Second, the Court removed any doubt that invidious discrimination in the marketplace imposes a harm far more profound than the hassle of finding another cake. As Justice Kennedy explained, if civil rights laws were subject to exceptions on grounds of religion or morality, the result could be widespread refusals of service that would radiate “community-wide stigma inconsistent with the history and dynamics of civil rights laws.” Frequent religious and moral exemptions to public accommodations laws would exacerbate structural injustice. Although this may seem commonsensical, religious advocates and leading scholars had long argued that “dignitary” or “stigmatic” injury to same-sex couples should not count as harm at all, or at least not as sufficiently serious harm to override religious freedom, since only feelings of self-worth are at stake. In our time and place, their argument has seemed to be, same sex couples should be sufficiently resilient to such intangible injuries. In Masterpiece, the Court conclusively rejected that view, and saw the systematic subordination of some groups as an alarming social wrong, independent of the subjective feelings of the members of those groups.
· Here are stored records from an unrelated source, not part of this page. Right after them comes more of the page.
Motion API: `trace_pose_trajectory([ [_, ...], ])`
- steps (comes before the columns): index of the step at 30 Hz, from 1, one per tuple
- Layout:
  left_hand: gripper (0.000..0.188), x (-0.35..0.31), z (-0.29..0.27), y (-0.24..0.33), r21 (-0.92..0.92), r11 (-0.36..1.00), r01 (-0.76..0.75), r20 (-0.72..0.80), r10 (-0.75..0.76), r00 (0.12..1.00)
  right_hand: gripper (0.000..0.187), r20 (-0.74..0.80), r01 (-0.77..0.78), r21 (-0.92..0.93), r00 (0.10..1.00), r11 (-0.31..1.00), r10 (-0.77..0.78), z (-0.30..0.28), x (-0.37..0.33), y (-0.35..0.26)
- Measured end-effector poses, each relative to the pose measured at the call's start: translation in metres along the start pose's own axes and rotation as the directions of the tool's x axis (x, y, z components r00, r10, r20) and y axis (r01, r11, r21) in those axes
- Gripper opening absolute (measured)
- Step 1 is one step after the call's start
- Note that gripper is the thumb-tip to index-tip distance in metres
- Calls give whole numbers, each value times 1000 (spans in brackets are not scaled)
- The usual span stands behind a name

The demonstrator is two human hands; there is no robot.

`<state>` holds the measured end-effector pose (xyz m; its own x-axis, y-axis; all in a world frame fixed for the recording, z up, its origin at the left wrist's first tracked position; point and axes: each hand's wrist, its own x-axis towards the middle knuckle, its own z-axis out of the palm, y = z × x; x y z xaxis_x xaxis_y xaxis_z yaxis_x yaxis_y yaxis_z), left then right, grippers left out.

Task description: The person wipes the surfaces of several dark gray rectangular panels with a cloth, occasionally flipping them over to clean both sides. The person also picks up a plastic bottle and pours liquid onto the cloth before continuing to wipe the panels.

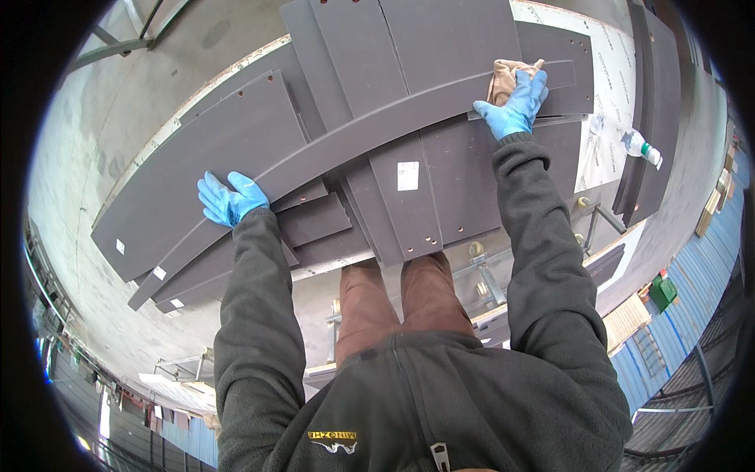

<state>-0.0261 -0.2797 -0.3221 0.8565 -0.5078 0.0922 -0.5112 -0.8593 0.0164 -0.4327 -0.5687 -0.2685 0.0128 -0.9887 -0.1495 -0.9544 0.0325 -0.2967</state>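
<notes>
A long, narrow dark grey panel (354,141) lies across a stack of wider dark panels in front of me. My left hand (228,198), in a blue glove, rests with outstretched fingers on the panel's left part. Toward its right end, my right hand (517,104), also blue-gloved, holds a crumpled beige cloth (507,77) against the surface. Part of the cloth is hidden under the fingers. Beneath the strip, a wide panel (407,204) bears a white label (407,176), and another large panel (204,145) lies at the left.
A clear plastic bottle (638,146) with a green band lies at the right on white printed sheeting (609,75). Beyond it stand more dark panels (653,110). Wheeled metal framing (489,285) shows near my legs. A green bin (662,293) is farther right.
</notes>
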Motion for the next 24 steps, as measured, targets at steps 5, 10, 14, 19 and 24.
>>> trace_pose_trajectory([
  [5,63,0,1,-1,4,1000,4,14,-4,1000,110,64,-179,-19,982,984,180,-2,0,-3],
  [10,63,-1,4,-2,1,1000,-2,-3,2,1000,110,71,-157,-68,984,985,162,2,0,-6],
  [14,63,0,2,0,-9,1000,13,15,-13,1000,108,9,-162,-26,987,986,162,4,5,-12],
  [19,66,1,-5,2,-34,999,14,76,-12,997,110,36,-223,-124,973,967,229,3,7,-20],
  [24,65,1,-8,4,-37,998,59,125,-54,991,112,18,-265,-42,964,963,266,4,8,-22],
])
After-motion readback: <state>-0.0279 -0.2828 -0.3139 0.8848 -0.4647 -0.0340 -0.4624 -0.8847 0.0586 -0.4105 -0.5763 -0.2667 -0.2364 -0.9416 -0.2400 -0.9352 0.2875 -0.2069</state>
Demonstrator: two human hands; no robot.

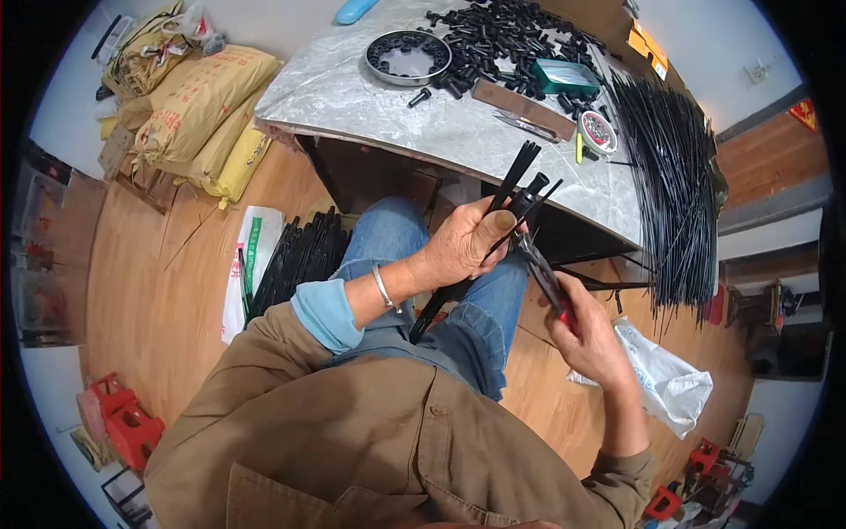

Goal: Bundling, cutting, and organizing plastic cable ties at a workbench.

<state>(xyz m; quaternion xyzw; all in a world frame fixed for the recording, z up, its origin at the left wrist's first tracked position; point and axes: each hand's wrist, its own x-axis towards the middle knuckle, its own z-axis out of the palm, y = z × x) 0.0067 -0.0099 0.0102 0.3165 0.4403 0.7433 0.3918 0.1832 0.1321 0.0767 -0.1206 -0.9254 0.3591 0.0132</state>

Finally, the Court established that discriminatory sentiments among official decisionmakers can render their actions unconstitutional. The Masterpiece Court stressed the fact that two members of Colorado’s civil rights commission had made insensitive remarks about religious conservatives in the course of ruling that the baker had acted illegally. Largely on the basis of those comments, the Court ruled for the baker, finding that he had been the victim of antireligious “hostility.” (The Court also relied on Colorado’s purportedly disparate treatment of secular bakers, a puzzling argument that does not affect our point.) We join the dissenting justices in seeing the Court’s reaction to those comments as an exaggerated response to clumsy discourse. But we applaud the premise upon which the Court’s ruling rests. The outcome in Masterpiece depends upon the proposition that the Constitution protects members of subordinate groups from government decisionmaking that is infected by hostility, even if that hostility is not absolutely essential to the official action being challenged. In support of that conclusion, Justice Kennedy referred to cases involving racial discrimination. But before Masterpiece, the Court had come to insist on a showing that alleged bias was crucial—it regularly dismissed evidence of racial animus by officials, so long as their bias did not dictate the government’s action. That should now change, and not only in religion cases but all across constitutional law.
Supreme Court opinions determine the obligations of the parties before them, of course, but they do much more. They chart the course of our constitutional future. In Masterpiece, the Court released a baker from the requirement that he serve all customers, including same sex wedding celebrants. We join others in thinking that was a mistake; but it was a mistake based on the particular facts in Colorado. In the course of deciding Masterpiece, every justice on the Court affirmed principles that support the government’s power to ameliorate structural injustice and its obligation to proceed fairly with regard to all of the members of our political community. With those principles firmly in place, the Court should now sit back and let lower courts resolve the remaining wedding vendor cases accordingly.